*Goal of the exercise*.
The listing below has to be output exactly as given, less its pictures.

*Data segment*.
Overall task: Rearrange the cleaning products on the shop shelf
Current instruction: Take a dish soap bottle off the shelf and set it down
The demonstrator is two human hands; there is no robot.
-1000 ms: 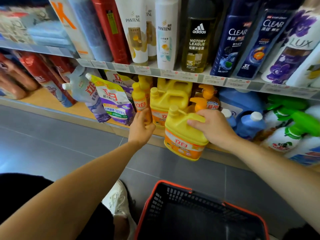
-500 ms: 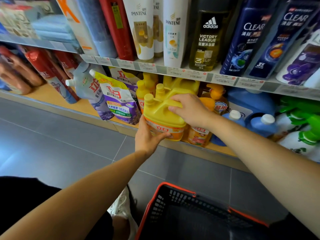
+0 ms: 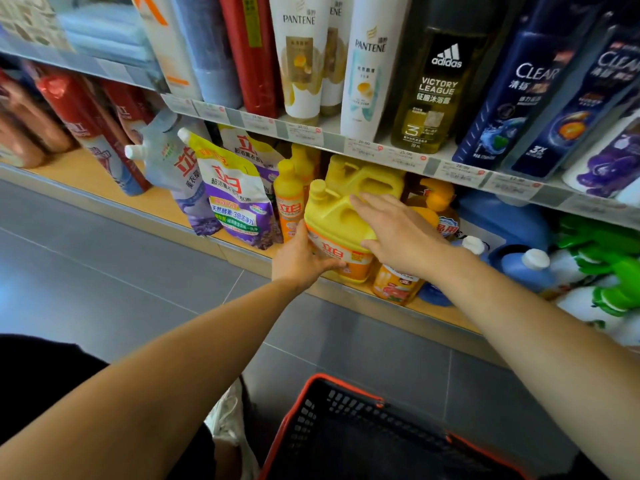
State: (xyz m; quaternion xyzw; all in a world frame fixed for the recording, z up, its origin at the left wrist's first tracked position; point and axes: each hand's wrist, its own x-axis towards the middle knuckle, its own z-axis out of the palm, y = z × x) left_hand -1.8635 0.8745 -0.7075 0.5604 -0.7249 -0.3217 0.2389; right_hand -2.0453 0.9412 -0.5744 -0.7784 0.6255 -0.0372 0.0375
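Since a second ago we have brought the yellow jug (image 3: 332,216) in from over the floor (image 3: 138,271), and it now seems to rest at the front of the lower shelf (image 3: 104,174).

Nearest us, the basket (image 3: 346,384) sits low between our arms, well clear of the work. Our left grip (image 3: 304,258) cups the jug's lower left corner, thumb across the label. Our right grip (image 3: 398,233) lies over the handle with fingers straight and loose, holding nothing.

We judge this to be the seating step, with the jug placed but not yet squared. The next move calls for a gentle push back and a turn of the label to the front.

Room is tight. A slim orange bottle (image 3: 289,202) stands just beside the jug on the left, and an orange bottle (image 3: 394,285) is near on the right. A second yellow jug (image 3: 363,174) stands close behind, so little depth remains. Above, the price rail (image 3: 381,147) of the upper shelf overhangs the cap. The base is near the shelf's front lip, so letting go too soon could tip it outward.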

*Exercise answer*.
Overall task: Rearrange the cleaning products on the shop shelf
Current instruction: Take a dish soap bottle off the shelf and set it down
The demonstrator is two human hands; there is no robot.
-1000 ms: 
-500 ms: 
+0 ms: 
State: (xyz m; quaternion xyzw; all in a world frame fixed for the recording, z up, its origin at the left wrist's first tracked position; point and axes: each hand's wrist, its own x-axis towards the middle knuckle, its own z-axis out of the palm, y = z × x) left_hand -1.8635 0.8745 -0.7075 0.5604 -0.7249 -0.3217 0.2389; right_hand -2.0453 0.9412 -0.5744 -0.7784 0.6255 -0.0372 0.0375
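Since a second ago we have brought the yellow jug (image 3: 332,216) in from over the floor (image 3: 138,271), and it now seems to rest at the front of the lower shelf (image 3: 104,174).

Nearest us, the basket (image 3: 346,384) sits low between our arms, well clear of the work. Our left grip (image 3: 304,258) cups the jug's lower left corner, thumb across the label. Our right grip (image 3: 398,233) lies over the handle with fingers straight and loose, holding nothing.

We judge this to be the seating step, with the jug placed but not yet squared. The next move calls for a gentle push back and a turn of the label to the front.

Room is tight. A slim orange bottle (image 3: 289,202) stands just beside the jug on the left, and an orange bottle (image 3: 394,285) is near on the right. A second yellow jug (image 3: 363,174) stands close behind, so little depth remains. Above, the price rail (image 3: 381,147) of the upper shelf overhangs the cap. The base is near the shelf's front lip, so letting go too soon could tip it outward.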

The exercise has been answered completely.